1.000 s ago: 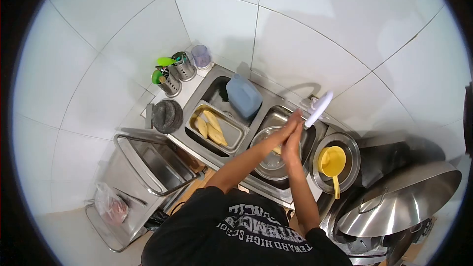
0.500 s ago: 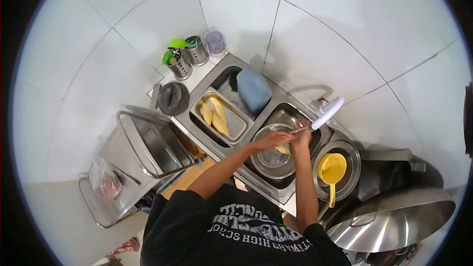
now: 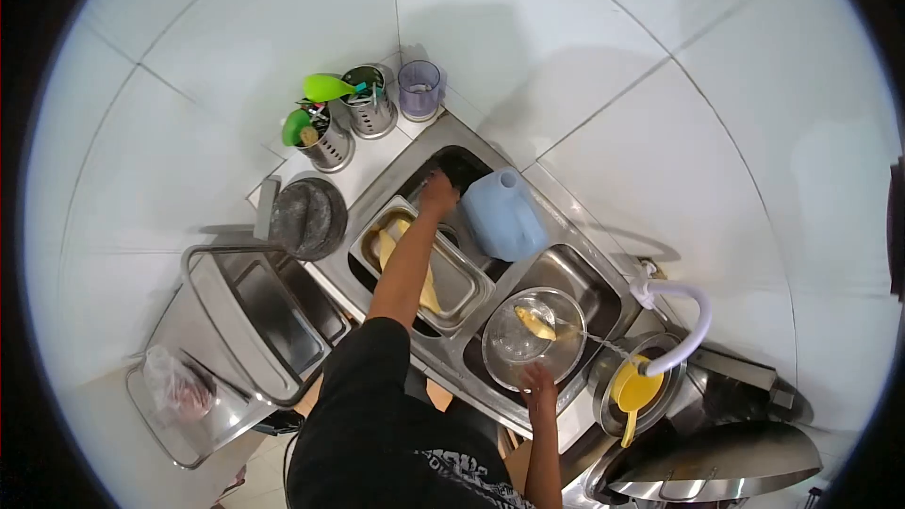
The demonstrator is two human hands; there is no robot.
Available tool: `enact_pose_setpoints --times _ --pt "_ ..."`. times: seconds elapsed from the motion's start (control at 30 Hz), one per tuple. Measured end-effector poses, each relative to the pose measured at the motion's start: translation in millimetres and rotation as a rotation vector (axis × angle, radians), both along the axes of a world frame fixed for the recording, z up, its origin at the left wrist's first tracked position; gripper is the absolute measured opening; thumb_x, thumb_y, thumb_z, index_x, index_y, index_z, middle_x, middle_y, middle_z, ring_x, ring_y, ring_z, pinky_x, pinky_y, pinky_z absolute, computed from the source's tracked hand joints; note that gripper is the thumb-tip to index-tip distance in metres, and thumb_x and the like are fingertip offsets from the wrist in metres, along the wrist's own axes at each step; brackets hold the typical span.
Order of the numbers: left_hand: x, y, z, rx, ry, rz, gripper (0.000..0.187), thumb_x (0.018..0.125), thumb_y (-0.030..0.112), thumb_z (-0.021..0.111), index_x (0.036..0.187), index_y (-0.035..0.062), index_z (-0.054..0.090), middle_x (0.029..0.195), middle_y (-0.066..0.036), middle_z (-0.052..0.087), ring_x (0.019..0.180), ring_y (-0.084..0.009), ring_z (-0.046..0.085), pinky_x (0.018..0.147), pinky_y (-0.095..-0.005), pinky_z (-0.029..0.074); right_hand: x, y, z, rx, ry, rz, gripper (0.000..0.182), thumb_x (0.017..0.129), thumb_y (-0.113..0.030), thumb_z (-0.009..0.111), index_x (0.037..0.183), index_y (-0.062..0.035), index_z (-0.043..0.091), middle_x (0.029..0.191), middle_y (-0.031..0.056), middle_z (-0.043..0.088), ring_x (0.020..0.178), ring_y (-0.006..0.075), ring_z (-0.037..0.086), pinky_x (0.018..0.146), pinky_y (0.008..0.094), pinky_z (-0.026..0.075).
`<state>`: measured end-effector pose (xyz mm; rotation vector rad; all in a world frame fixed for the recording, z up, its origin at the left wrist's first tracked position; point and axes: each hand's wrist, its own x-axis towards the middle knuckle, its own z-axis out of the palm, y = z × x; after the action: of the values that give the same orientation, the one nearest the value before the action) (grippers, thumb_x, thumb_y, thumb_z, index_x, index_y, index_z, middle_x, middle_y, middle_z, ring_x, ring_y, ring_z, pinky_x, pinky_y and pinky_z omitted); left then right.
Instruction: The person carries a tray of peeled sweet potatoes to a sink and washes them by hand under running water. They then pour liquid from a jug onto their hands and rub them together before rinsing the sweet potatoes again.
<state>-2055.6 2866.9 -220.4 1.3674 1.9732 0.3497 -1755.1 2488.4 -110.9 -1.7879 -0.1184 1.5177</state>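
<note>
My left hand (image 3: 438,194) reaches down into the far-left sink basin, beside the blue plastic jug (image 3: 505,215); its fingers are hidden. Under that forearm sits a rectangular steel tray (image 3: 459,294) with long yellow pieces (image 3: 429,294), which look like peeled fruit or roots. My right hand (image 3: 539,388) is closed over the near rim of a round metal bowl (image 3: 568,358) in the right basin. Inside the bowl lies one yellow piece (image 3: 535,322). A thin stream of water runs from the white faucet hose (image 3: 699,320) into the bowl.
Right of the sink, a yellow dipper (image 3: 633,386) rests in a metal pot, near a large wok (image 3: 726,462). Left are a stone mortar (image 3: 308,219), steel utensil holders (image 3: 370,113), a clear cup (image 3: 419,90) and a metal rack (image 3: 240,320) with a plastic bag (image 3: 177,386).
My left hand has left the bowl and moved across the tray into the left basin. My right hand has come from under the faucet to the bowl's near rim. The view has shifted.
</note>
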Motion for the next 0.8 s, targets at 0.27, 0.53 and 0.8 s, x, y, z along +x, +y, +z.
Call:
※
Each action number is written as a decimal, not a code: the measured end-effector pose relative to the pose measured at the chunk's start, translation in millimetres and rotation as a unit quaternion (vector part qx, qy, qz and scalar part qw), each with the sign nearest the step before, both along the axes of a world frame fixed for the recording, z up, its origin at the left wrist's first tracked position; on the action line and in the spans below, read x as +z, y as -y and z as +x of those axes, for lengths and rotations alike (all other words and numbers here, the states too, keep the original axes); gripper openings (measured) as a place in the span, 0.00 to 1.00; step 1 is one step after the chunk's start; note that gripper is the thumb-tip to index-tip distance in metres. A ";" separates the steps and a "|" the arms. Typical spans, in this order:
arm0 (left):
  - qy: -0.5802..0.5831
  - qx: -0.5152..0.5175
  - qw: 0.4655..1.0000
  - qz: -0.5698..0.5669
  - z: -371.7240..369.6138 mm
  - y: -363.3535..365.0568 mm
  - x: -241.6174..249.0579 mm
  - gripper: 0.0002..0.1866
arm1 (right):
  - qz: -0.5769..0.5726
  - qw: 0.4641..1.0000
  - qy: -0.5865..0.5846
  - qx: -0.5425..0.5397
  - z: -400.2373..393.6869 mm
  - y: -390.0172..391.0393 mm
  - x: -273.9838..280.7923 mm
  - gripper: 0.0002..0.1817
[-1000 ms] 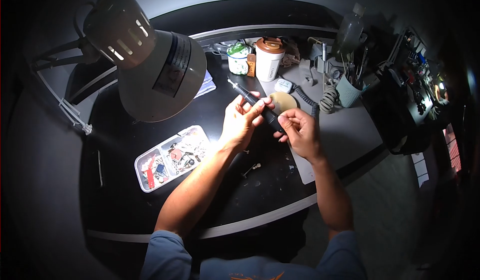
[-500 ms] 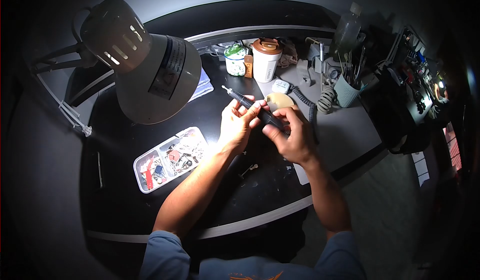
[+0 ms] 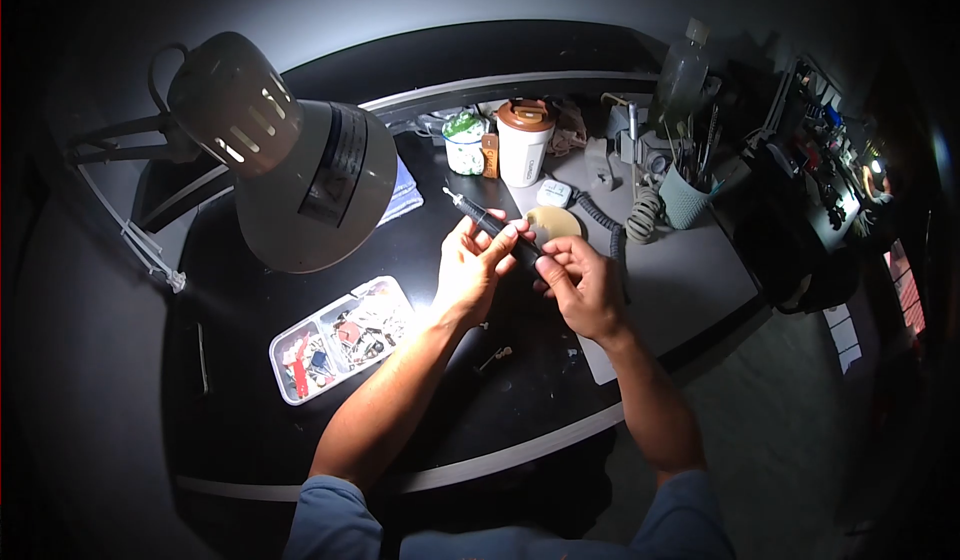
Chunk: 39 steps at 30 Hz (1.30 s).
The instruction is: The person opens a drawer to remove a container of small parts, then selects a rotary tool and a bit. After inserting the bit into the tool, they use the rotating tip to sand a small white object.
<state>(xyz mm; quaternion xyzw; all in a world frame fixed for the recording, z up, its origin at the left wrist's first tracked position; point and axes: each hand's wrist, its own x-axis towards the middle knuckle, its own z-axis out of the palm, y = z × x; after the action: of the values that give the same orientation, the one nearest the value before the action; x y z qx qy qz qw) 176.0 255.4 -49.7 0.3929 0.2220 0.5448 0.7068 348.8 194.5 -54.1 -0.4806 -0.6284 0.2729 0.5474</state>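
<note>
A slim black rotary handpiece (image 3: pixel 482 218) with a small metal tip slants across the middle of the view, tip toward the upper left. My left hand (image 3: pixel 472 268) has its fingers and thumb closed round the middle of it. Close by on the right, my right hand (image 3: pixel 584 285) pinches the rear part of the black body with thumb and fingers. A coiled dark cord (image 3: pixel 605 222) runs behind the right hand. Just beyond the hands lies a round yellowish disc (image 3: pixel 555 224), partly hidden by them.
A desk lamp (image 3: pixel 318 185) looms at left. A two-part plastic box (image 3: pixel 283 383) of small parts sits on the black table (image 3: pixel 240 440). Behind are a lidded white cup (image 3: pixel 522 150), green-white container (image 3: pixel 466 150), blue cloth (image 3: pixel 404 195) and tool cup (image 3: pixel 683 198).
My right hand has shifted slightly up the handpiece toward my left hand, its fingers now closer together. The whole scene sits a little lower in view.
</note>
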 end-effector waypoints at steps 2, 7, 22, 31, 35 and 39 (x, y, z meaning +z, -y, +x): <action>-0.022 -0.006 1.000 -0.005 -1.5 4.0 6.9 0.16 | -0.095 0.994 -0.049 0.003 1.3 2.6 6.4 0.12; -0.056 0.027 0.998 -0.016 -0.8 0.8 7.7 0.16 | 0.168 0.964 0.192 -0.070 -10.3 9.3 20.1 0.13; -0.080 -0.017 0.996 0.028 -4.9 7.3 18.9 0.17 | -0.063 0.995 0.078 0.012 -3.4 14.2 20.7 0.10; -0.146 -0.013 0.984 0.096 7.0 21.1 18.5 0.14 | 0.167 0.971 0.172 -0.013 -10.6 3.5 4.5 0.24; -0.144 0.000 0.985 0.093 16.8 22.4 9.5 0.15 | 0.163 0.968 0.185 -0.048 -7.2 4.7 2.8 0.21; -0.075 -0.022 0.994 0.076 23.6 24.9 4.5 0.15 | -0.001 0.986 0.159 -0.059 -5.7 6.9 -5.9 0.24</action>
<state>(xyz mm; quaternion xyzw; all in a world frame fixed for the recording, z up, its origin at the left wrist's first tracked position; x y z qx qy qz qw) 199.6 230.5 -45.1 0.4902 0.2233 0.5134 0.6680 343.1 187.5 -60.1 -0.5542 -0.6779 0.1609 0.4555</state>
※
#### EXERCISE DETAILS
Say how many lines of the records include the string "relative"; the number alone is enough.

#### TASK OUTPUT
2